TASK STATEMENT: Each record below is to be set down again precisely.

* * * * * * *

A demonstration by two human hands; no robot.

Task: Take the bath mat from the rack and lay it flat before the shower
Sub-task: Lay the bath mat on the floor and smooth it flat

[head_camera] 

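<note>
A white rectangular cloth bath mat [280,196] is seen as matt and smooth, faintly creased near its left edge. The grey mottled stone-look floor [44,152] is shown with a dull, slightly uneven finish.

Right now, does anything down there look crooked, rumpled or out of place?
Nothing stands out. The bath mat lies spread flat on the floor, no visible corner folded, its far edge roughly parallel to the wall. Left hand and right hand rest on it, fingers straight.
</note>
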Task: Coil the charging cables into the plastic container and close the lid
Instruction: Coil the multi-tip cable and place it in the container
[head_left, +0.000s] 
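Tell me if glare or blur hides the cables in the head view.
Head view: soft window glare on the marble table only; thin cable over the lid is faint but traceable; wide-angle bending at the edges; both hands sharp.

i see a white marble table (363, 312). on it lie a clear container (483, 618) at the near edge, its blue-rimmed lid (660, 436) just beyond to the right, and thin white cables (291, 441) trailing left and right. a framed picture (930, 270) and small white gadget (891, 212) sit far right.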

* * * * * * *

WRITTEN SOLUTION:
A demonstration by two human hands; no robot.

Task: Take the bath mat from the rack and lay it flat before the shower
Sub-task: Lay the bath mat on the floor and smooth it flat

[head_camera] 

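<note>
A white rectangular cloth bath mat [280,196] is seen as matt and smooth, faintly creased near its left edge. The grey mottled stone-look floor [44,152] is shown with a dull, slightly uneven finish.

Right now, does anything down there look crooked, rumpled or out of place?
Nothing stands out. The bath mat lies spread flat on the floor, no visible corner folded, its far edge roughly parallel to the wall. Left hand and right hand rest on it, fingers straight.
</note>
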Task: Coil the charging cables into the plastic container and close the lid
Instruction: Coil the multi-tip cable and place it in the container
[head_left, +0.000s] 
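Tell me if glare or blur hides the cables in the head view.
Head view: soft window glare on the marble table only; thin cable over the lid is faint but traceable; wide-angle bending at the edges; both hands sharp.

i see a white marble table (363, 312). on it lie a clear container (483, 618) at the near edge, its blue-rimmed lid (660, 436) just beyond to the right, and thin white cables (291, 441) trailing left and right. a framed picture (930, 270) and small white gadget (891, 212) sit far right.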

The answer was given in full.